| EXERCISE REQUIREMENTS |
Some lines below hold "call". Pick them out and copy them.
--
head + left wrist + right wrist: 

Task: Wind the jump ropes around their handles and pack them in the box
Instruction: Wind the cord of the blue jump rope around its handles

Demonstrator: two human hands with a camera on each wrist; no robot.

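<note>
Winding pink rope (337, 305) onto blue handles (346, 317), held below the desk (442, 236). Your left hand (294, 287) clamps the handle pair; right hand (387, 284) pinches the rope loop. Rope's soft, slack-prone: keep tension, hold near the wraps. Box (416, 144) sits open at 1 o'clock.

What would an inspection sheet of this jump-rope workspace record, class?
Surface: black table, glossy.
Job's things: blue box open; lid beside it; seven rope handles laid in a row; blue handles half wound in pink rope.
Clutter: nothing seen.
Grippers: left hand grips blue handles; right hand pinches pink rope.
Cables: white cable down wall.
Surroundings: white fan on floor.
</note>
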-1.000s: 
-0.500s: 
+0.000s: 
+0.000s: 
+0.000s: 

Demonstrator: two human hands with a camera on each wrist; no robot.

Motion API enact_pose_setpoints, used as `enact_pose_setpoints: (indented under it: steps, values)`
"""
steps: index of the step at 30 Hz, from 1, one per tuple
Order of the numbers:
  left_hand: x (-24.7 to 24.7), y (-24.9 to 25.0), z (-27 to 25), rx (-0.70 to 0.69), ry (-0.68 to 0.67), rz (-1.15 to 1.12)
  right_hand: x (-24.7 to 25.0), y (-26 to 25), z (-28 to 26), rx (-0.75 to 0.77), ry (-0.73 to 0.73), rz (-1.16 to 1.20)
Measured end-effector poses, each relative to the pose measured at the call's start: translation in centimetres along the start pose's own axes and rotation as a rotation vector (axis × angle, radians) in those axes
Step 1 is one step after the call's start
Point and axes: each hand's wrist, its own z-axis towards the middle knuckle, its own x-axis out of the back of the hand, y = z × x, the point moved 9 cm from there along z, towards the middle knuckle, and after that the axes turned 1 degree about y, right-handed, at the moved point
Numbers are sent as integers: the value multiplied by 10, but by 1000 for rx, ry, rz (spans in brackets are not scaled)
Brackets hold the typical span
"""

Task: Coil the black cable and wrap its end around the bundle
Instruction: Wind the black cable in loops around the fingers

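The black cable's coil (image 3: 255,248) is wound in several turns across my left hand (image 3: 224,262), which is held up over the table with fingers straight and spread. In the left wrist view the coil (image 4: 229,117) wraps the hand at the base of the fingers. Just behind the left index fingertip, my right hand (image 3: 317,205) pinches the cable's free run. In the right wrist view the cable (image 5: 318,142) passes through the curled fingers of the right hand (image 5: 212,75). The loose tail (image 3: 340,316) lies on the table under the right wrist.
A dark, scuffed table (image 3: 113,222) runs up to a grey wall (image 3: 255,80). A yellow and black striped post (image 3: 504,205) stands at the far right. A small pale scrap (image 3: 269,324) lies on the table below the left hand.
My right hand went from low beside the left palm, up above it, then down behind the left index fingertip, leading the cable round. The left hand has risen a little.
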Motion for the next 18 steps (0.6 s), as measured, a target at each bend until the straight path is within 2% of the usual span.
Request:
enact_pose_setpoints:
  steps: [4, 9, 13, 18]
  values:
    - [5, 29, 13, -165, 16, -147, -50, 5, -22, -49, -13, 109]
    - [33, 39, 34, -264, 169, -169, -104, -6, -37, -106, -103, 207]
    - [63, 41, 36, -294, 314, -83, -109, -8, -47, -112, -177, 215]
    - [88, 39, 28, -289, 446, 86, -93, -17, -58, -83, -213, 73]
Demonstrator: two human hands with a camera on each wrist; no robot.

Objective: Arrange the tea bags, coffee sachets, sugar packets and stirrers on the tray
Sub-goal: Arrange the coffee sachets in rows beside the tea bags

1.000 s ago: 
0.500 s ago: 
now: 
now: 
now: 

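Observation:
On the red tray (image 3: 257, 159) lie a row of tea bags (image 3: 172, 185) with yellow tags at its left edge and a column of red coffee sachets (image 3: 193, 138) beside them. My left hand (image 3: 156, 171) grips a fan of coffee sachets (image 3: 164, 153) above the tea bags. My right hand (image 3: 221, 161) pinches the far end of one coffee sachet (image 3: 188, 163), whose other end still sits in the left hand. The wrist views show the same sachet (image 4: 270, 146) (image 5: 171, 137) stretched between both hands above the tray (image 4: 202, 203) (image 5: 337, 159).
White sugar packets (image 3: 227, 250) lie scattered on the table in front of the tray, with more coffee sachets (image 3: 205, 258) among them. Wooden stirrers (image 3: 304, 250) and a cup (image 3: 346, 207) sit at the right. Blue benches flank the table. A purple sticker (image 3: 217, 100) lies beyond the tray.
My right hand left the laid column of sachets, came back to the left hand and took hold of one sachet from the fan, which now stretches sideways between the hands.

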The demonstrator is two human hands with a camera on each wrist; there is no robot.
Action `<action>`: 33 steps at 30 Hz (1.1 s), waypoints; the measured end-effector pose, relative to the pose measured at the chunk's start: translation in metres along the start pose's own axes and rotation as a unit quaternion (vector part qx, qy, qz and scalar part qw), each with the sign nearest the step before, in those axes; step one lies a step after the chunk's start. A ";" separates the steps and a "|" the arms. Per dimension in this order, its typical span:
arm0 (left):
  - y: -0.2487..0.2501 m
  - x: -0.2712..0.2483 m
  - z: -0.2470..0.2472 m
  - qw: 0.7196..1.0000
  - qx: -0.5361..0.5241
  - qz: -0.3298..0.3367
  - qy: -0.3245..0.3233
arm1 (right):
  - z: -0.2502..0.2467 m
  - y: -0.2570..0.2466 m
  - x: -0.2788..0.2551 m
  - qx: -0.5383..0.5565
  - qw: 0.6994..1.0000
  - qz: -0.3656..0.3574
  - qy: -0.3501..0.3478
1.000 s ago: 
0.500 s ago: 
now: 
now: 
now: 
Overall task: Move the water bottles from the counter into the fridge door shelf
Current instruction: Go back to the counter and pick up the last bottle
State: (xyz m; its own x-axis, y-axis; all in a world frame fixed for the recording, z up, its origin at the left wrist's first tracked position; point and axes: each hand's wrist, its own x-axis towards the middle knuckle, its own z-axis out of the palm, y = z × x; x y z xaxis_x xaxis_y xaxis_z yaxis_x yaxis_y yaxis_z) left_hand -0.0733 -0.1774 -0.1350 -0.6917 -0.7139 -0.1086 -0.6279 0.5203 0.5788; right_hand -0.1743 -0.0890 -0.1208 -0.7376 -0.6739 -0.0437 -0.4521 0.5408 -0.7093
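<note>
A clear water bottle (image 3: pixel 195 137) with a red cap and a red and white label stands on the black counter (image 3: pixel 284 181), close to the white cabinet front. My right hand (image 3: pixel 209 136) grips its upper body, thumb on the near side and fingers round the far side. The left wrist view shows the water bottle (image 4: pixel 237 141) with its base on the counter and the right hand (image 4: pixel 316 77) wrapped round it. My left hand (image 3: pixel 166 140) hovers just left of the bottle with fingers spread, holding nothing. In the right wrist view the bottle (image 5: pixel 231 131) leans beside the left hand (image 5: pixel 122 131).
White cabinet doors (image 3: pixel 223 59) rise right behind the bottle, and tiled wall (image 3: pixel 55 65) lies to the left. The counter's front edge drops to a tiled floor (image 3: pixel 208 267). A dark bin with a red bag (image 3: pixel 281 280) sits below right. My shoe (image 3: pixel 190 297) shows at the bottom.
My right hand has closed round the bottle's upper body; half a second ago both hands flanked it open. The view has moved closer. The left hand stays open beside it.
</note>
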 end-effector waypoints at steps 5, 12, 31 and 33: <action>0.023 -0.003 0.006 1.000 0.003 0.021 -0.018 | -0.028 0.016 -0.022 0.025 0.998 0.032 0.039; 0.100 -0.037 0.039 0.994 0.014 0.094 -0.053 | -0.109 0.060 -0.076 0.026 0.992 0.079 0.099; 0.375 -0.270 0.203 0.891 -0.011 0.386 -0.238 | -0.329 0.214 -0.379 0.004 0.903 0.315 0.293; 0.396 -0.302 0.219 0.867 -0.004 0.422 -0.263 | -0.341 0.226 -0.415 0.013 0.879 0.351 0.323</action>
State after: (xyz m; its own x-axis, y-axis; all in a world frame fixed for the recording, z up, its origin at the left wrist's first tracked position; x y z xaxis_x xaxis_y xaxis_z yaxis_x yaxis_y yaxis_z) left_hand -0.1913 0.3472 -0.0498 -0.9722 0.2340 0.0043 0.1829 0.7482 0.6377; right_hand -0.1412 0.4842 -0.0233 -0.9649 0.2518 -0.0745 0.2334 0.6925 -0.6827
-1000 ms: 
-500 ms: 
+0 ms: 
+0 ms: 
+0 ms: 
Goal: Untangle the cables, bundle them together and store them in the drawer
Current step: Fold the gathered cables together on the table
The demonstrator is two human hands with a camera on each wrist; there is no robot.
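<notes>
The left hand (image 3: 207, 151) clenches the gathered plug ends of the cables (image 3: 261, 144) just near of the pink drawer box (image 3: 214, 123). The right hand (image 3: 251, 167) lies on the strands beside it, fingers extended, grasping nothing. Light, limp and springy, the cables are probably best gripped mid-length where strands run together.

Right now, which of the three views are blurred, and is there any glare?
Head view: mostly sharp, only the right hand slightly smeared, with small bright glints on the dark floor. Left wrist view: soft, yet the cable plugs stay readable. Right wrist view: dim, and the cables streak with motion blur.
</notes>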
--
| RESULT OF THIS EXERCISE |
Measured end-effector poses, each relative to the pose measured at the call's start: translation in centimetres along the start pose's own axes and rotation as a rotation vector (axis × angle, radians) in those axes
Step 1 is one step after the call's start

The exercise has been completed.